De tels travaux s'inscrivent dans une dynamique de recherche-action proposée à une classe pensée comme une communauté de chercheurs. Les règles de vie en commun, co-élaborées et énoncées clairement créent un fort lien social et permettent la formation d'un appareil groupal où l'identité collective et l'identité individuelle ne s'opposent pas mais se stimulent ; les travaux de calcul et ceux qui portent sur le langage écrit y sont objets de recherche collective.

La classe peut débuter par le travail sur la lecture et le calcul qu'on a fait à la maison, de sa propre initiative, seul ou avec les parents. Le texte sur lequel on travaille et qui contient les grandes préoccupations des enfants sur la vie est d'abord joué, puis livré à l'imaginaire. La déconstruction et la reconstruction du langage écrit s'effectuent par des moyens concrets (découpages de mots, collages). Enfin, un temps est offert pour l'expression de ce que chacun ressent et a découvert tant dans la classe que dans la vie quotidienne (ce qu'on aime, ce qui fait peur, ...)262.

Chacun se voit alors offrir une place (un espace et du temps) pour exprimer ses envies, ses difficultés mais aussi ses succès comme autant de points d'appui pour développer encore davantage "l'intelligence des situations".

Ce sont de tels travaux et activités qui permettront le passage entre l'apprentissage et la compréhension. Compréhension de la complexité des disciplines plutôt qu'apprentissage fonctionnel et utilitariste d'une discipline.

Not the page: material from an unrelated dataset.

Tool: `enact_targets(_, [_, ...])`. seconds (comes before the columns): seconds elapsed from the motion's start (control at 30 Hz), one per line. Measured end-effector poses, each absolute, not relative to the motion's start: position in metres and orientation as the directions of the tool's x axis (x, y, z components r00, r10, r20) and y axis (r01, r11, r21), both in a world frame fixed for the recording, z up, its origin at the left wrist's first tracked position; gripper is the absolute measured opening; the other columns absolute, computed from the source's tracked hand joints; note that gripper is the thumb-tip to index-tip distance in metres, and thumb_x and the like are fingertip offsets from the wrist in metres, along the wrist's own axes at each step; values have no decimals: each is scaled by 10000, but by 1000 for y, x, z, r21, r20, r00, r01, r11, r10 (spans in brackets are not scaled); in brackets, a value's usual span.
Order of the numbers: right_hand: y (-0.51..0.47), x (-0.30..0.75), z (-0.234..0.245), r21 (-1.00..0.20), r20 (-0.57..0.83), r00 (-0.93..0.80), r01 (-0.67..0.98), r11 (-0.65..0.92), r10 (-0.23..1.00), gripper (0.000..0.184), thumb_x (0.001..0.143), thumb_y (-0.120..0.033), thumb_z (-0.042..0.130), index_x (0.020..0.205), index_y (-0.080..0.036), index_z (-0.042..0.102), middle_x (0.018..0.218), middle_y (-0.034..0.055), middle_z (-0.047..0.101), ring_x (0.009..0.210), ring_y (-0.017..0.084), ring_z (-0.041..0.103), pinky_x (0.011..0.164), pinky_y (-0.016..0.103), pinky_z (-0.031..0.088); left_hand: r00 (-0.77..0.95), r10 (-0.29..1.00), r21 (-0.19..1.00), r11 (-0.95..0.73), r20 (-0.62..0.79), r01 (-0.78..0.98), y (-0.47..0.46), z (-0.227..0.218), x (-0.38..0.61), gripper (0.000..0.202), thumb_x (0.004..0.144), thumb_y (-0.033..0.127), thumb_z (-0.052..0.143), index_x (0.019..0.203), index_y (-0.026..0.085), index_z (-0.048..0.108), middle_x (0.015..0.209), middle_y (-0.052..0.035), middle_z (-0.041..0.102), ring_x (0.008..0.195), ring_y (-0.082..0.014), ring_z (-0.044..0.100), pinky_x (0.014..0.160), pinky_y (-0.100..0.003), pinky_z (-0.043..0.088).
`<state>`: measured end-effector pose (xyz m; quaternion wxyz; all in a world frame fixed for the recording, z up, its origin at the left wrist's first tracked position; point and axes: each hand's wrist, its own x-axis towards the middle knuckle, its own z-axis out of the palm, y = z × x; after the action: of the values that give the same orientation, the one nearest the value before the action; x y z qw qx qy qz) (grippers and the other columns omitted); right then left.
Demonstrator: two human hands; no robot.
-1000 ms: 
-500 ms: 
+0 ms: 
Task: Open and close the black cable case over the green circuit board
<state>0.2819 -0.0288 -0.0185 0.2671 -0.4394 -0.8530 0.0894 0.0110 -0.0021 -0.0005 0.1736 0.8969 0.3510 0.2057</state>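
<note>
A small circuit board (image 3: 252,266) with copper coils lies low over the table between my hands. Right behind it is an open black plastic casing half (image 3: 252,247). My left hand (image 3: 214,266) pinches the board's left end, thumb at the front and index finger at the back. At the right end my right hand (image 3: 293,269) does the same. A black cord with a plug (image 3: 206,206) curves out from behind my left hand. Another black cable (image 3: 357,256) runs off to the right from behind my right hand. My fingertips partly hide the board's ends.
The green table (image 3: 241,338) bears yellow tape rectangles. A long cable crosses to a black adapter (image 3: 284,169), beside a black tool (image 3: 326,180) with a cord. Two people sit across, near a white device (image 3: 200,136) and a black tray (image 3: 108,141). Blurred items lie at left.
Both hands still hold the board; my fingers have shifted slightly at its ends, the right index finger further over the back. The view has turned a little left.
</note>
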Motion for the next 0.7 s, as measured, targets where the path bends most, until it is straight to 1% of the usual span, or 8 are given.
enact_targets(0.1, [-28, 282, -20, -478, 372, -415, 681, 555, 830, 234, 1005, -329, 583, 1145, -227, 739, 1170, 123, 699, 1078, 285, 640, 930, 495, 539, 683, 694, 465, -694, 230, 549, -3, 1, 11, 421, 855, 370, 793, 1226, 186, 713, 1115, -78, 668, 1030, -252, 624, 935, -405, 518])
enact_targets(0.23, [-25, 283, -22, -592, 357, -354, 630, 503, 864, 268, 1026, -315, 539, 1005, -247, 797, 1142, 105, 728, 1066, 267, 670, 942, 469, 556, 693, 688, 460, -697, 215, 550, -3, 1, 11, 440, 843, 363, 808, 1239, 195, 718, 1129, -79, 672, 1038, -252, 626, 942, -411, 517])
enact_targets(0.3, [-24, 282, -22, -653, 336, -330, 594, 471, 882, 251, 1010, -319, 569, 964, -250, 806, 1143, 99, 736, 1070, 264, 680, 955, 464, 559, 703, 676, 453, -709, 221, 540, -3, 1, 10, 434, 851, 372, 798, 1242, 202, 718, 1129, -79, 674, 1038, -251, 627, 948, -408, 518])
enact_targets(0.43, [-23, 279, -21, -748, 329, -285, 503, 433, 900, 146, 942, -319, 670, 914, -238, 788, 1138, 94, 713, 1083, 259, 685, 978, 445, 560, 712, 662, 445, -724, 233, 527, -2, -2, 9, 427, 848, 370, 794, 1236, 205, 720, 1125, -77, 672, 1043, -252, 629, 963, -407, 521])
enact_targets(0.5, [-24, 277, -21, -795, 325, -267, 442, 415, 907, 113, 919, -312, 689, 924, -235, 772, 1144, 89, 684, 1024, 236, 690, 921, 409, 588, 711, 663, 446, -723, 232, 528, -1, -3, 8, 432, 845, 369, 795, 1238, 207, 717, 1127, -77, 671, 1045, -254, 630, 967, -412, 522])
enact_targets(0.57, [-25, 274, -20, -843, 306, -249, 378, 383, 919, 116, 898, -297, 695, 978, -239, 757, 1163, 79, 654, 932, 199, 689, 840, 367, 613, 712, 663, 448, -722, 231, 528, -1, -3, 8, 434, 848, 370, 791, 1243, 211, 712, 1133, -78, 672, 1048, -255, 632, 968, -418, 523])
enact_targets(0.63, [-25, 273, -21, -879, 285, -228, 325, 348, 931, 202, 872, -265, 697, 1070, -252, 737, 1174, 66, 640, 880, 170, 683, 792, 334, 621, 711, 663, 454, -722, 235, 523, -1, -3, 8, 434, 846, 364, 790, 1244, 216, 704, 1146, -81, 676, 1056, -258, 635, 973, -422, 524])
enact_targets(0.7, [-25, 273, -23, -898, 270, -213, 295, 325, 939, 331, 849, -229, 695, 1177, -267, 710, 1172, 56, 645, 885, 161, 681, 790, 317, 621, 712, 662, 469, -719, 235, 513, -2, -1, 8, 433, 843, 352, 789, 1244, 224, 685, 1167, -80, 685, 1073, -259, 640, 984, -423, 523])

En effet, ce n'est qu'en acceptant d'entrer dans la complexité des disciplines, en refusant le leurre d'un apprentissage systématique et mécanique comme le décrit B. Charlot que l’on aide les élèves à se (re)mobiliser. Un apprentissage, par exemple, qui réduit l'enseignement du français à celui de l'orthographe et celui de l'orthographe à l'apprentissage de la règle d'accord du participe passé employé avec l'auxiliaire avoir interdit, trop souvent cette mobilisation. De telles pratiques ne facilitent pas la compréhension, tout au plus permettent-elles d'appliquer, dans certaines situations bien particulières, des règles. L'élève retrouve alors un rôle d'exécutant, il est en quelque sorte un bon sujet pour la classe et les résultats des évaluations de tous ordres. En réalité il n'est que l'objet de l'école de la transmission.

Certes, une proportion non négligeable263 d'élèves a acquis cette compétence et développe une attitude qui permet de comprendre et de dépasser enfin le seul apprentissage. Mais pour les autres, tout doit être tenté pour leur transmettre le désir de comprendre, c'est-à-dire de développer une intelligence de la compréhension des situations les plus imprévues pour que chacun ne soit plus angoissé par le non-attendu mais au contraire stimulé pour tout mettre en oeuvre afin de chercher des éléments de réponses appropriées. Je pense que comprendre est plus puissant qu'apprendre ; en tous les cas, c'est l'une des clés pour ouvrir la porte de la réussite scolaire et personnelle à la forte proportion des élèves suivistes.

Aussi les maîtres doivent-ils être encouragés et préparés à saisir ce moment authentique, celui au cours duquel, "un je ne sais quoi et un presque rien" font que l'élève franchit le pas qui le conduira de l'apprentissage à la compréhension.

Reprenant l'exemple de la lecture, nous serions tenté d'écrire alors que des conditions préalables, des conditions facilitatrices doivent être mises en place pour aider les élèves. Il s'agira de tous les travaux qui développeront l'imaginaire, par des dialogues dans la classe, animés et régulés par l'adulte ; ils seront autant de moments permettant aux élèves d'exprimer leurs préoccupations, de les jouer avant de les livrer à leur imaginaire. Il pourra s'agir également d'exprimer ce que chacun ressent, de se représenter par rapport à autrui, de faire part de ses découvertes, provoquant et recherchant l'échange.

Pour réussir cette part importante de sa fonction d’accompagnement des enseignants, l'inspecteur devra, au nom du principe qui fait que l'évaluation pilote l'action, connaître ces actions pédagogiques pour les reconnaître, en rendre compte et les promouvoir.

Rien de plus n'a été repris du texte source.